Newcomers from simply typed, object-oriented, structured languages do not have a full grasp of all the features of scala and their effects or benefits, and they may be very surprised if others on their team use them.

One thing to have when starting or using scala is a readily available bible. I recommend "Programming in Scala", the .pdf version, an easily searcheable language reference.

The scala style guide is very good. Here we will describe the advanced features of the language, which are aimed at library-developers and should not be abused.

Language constructs that Joe should not abuse

Do not abuse:

  • many constructors for the same thing. These come in many kinds, from this() to apply() in a companion class to implicits
  • anonymous functions everywhere
  • the def f()()()() notation
  • _ (underscore)
  • do not chain many function calls in the same line.
  • operators
  • implicits visible outside of a class
  • complex type restrictions
  • complex higher types

Dont (re)define operators

Avoid re-defining operators or defining new ones. For instance:

// this is mean
override def + (that:String) = this - that

// coming up with funny operators
def --++==--++ = 5

Basically, don't define operators unless they make a lot of sense as applied on the data type at hand and don't come up with new ones, especially if you're not a DSL designer...

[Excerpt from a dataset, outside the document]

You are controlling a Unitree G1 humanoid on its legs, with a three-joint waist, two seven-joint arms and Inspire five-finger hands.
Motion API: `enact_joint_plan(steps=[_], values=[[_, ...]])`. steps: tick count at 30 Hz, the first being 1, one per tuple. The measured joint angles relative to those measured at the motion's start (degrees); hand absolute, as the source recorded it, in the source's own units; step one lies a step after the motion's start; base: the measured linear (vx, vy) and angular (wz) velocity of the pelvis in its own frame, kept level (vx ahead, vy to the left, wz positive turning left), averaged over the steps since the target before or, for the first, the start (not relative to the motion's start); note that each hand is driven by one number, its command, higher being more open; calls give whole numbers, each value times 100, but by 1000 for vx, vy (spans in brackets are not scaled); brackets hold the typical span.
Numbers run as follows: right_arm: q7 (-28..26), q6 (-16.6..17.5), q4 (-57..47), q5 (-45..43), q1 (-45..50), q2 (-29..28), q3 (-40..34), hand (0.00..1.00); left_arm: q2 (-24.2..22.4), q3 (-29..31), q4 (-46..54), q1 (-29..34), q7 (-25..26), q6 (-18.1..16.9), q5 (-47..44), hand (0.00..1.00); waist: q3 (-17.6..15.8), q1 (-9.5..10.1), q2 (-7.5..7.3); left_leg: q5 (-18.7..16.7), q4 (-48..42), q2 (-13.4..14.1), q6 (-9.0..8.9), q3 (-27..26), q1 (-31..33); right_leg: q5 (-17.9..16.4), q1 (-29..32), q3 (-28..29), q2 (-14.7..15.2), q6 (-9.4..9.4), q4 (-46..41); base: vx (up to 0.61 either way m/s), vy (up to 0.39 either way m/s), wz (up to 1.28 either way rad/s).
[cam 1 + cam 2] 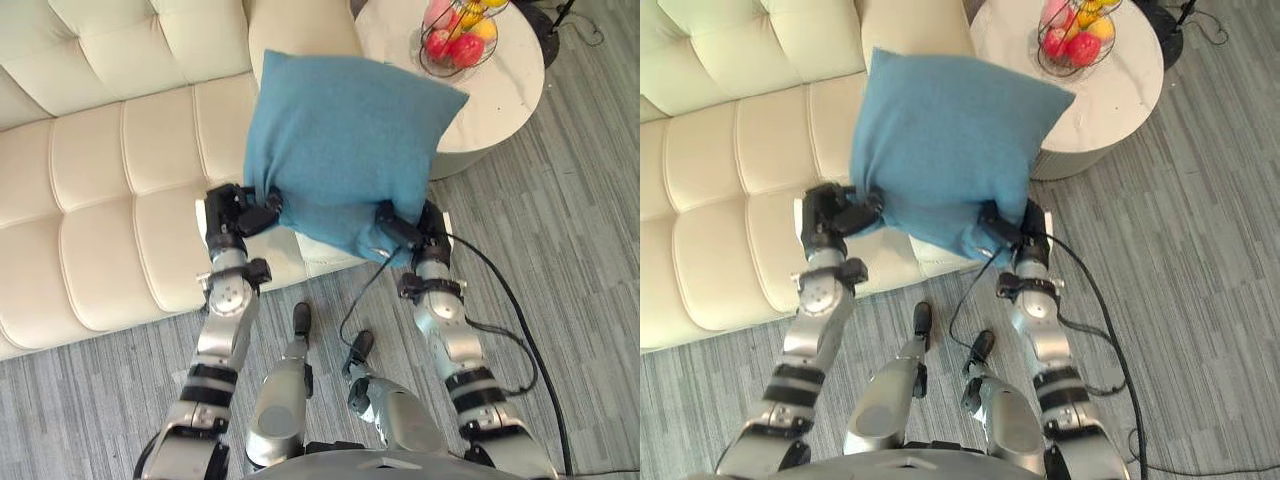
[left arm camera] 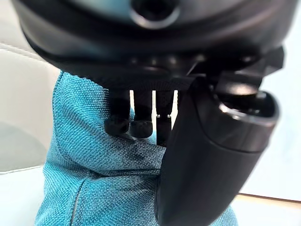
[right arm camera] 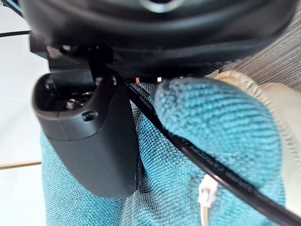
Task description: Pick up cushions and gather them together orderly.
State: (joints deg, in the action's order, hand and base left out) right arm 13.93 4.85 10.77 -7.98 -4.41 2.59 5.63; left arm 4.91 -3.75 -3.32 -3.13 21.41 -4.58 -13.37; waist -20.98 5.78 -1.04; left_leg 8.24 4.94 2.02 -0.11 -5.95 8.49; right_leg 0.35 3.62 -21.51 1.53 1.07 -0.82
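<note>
A blue square cushion (image 1: 345, 150) hangs in the air above the right end of the cream sofa (image 1: 100, 200). My left hand (image 1: 240, 212) pinches its lower left corner; in the left wrist view the thumb (image 2: 207, 160) and fingers (image 2: 129, 125) close on the blue cloth (image 2: 94, 179). My right hand (image 1: 405, 228) grips the lower right corner, and the right wrist view has its thumb (image 3: 89, 132) pressed on the same cushion (image 3: 211, 141).
A round white side table (image 1: 490, 90) stands right of the sofa with a wire fruit basket (image 1: 458, 35) on it. Grey carpet (image 1: 580, 300) covers the floor in front and to the right. The sofa's seat to the left is bare.
</note>
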Motion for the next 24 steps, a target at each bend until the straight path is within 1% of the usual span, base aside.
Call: enact_joint_plan(steps=[1,4,5,6,7,8,9,10,11,12,13,14,15,16,17,18,19,20,21,22,23,24], values=[[-29,-5,-96,49,180,0,0,0,-68,-6,85,201,-39,0,-7,0,85,-11,4,-27,0,-9,3,-15,-66,-7,-54,13,11,-10,1,26,20,-6],[-204,-9,-422,417,811,-49,-2,0,-239,-38,383,968,-208,1,-10,0,482,-25,10,-140,-1,-43,33,-136,-359,-38,-297,128,58,-59,-2,52,41,-14],[-209,-9,-426,424,820,-49,-2,0,-239,-38,390,985,-209,1,-10,0,487,-25,9,-143,-1,-44,33,-141,-372,-39,-306,133,59,-61,-3,37,51,-22],[-279,-8,-517,596,1011,-46,0,0,-249,-40,470,1227,-274,1,-5,0,549,-26,47,-208,-1,-61,41,-194,-610,-67,-499,180,92,-103,-43,17,63,-15],[-302,-8,-528,721,1102,-46,3,0,-257,-43,531,1382,-325,2,4,0,619,-30,83,-250,-30,-60,67,-217,-695,-128,-516,194,129,-158,-227,-1,61,-14],[-302,-8,-529,806,1131,-45,0,0,-259,-56,562,1430,-334,3,14,0,623,-45,91,-274,-66,-63,72,-209,-722,-192,-501,199,161,-161,-387,-30,86,3],[-300,-10,-530,843,1181,-32,-7,0,-258,-94,572,1463,-339,3,22,0,628,-78,101,-328,-159,-67,97,-165,-733,-314,-432,203,228,-183,-727,-45,71,39],[-269,-21,-534,904,1313,-31,-19,0,-245,-183,572,1514,-339,4,47,0,639,-172,120,-416,-391,-68,148,28,-711,-482,-291,385,305,-287,-1437,-60,62,47],[-256,-21,-542,916,1338,-33,-24,0,-242,-197,572,1517,-339,4,45,0,640,-188,120,-434,-424,-68,170,58,-711,-565,-245,473,315,-313,-1617,-53,35,77],[-230,-21,-568,953,1418,-35,-69,0,-230,-243,572,1521,-339,6,42,0,654,-258,96,-473,-526,-121,232,253,-683,-825,-50,897,435,-343,-2417,-62,21,78],[-205,-24,-594,1032,1445,-44,-90,0,-222,-267,573,1520,-341,5,42,0,667,-315,78,-479,-613,-188,240,416,-621,-944,0,1125,449,-429,-2799,-46,16,95],[-192,-28,-620,1047,1450,-49,-93,0,-217,-275,578,1526,-341,5,42,0,711,-325,42,-471,-687,-252,254,515,-553,-1061,22,1376,454,-553,-2987,-42,-9,85],[-152,-30,-683,1082,1449,-45,-61,0,-207,-274,581,1530,-338,5,42,0,820,-274,-18,-437,-854,-362,220,651,-298,-1285,16,1672,440,-592,-2841,-47,-34,78],[-83,-34,-756,1083,1440,-33,0,0,-215,-279,597,1529,-338,5,42,0,898,-240,-26,-401,-987,-428,182,764,-62,-1435,-13,1779,426,-499,-2586,-75,-84,79],[-15,-36,-855,1090,1393,-6,45,0,-241,-283,658,1533,-329,5,38,0,927,-176,0,-355,-1161,-465,133,882,237,-1575,-111,1829,374,-355,-2103,-80,-107,60],[26,-37,-895,1100,1372,-3,59,0,-251,-293,696,1536,-324,5,32,0,934,-104,20,-324,-1250,-463,86,949,379,-1626,-165,1794,334,-340,-1844,-76,-115,38],[38,-37,-897,1107,1363,4,64,0,-256,-300,705,1540,-321,5,26,0,939,-90,40,-310,-1273,-461,66,980,420,-1631,-184,1771,313,-342,-1774,-140,-168,65],[119,-95,-887,1134,1338,89,70,0,-288,-422,772,1594,-301,6,-16,0,951,-64,244,-183,-1301,-375,-71,1304,548,-1542,-251,1467,136,-256,-1640,-157,-173,75],[148,-141,-876,1134,1333,126,69,0,-289,-463,803,1630,-297,6,-30,0,958,-62,287,-115,-1285,-345,-132,1375,549,-1530,-278,1366,88,-227,-1651,-211,-208,99],[172,-194,-861,1145,1313,188,70,0,-291,-514,880,1704,-296,6,-91,0,993,-47,345,109,-1187,-308,-277,1402,572,-1511,-281,1205,29,-168,-1676,-219,-150,93],[186,-202,-856,1242,1267,282,22,0,-281,-615,963,1743,-303,-20,-195,0,1043,-71,396,590,-699,-252,-669,1264,564,-1408,-243,895,65,-7,-1547,-257,-157,106],[188,-209,-843,1267,1219,321,-7,0,-275,-708,1010,1729,-337,-44,-210,0,1061,-105,427,408,-870,-193,-516,871,676,-1349,-216,676,72,39,-1477,-208,-109,115]])
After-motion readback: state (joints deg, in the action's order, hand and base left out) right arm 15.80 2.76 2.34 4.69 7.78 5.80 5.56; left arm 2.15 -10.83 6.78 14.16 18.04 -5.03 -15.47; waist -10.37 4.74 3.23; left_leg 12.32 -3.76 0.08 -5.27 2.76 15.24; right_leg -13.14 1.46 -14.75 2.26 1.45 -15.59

Implicits visible outside of a class

You could use implicits inside a class or object, to simplify the code and learn. DO NOT make them visible outside the class, unless they're used for pimping.

Do not abuse _

The wildchar is used in many circumstances:

  • currying: f _
  • ignore types: List[_]
  • ignore values in pattern matching: case Student (_,a) => ...
  • match anything: case _ => ...
  • stand-in for parameters in lambda sugar-coated syntax: list map (_ + 2)

Avoid using many of them on the same line or small scope.

Complex type restrictions

When defining higher order types, stay away from complex type restrictions.

// this is typical
val students : List [A <% Student]

// this is ok - although you should use Option rather than null
class NoStatic[T>:Null<:AnyRef] {
   var lazyValue = null

//this is to be completely avoided
def combo[AA <: A >: B <% String <% Int : M : Ordering] = 0

Do not chain many function calls in the same line.

Once you pickup the functional style, composing functions becomes the norm...No more than 2 map()s in the same line. Note that getOrElse is a type of map for this purpose.

//This is borderline comprehensible:
SystemProps.sPatProps.find (_.patcomp.pattern.matcher(name).matches) map (_.value) getOrElse System.getProperty(name)

// not so here - actually here an inline lambda is abused
o._2.asInstanceOf[List[scala.xml.Elem]].filter(zz => XP.stareq(zz.label, tag)).map(x => { val t = (x.asInstanceOf[T], children(x).toList.asInstanceOf[U]); println("t=" + t); t }).toList

//here the name is very useful and excuses the rest of the line
def messagesById(id: String)(f: => List[(NodeSeq, Box[String])]): List[NodeSeq] = f filter (_._2 map (_ equals id) openOr false) map (_._1)

//not here, though
val ret = (Box(connectionManagers.get(name)).flatMap(cm => cm.newSuperConnection(name) or cm.newConnection(name).map(c => new SuperConnection(c, () => cm.releaseConnection(c))))) openOr { ... }

Complex higher types

Generally, higher-order types are already provided for you, in the collection libraries. If you need your own Group[Student], then you should keep it simple.

The example may look comprehensible, but using it may cost a lot of time...

trait WRGraph[N <: GNode[N, L], L <: GLink[N]] extends GNode[N, L] { this: N =>

The def f()()()() notation

It's great only for DSLs but may confuse one to have to call add (1) (2) when all day long I use sum (1,2)...

//this is customary
def using (r:Resource) (f: Resource => Unit) = ...

// this is pointless
def add (i:Int) (j:Int) = i + j
// unless you need to curry it:
add (3) _

Process - wise

Pair reviews are an excellent means to create good quality code while allowing all team members to help each-other evolve.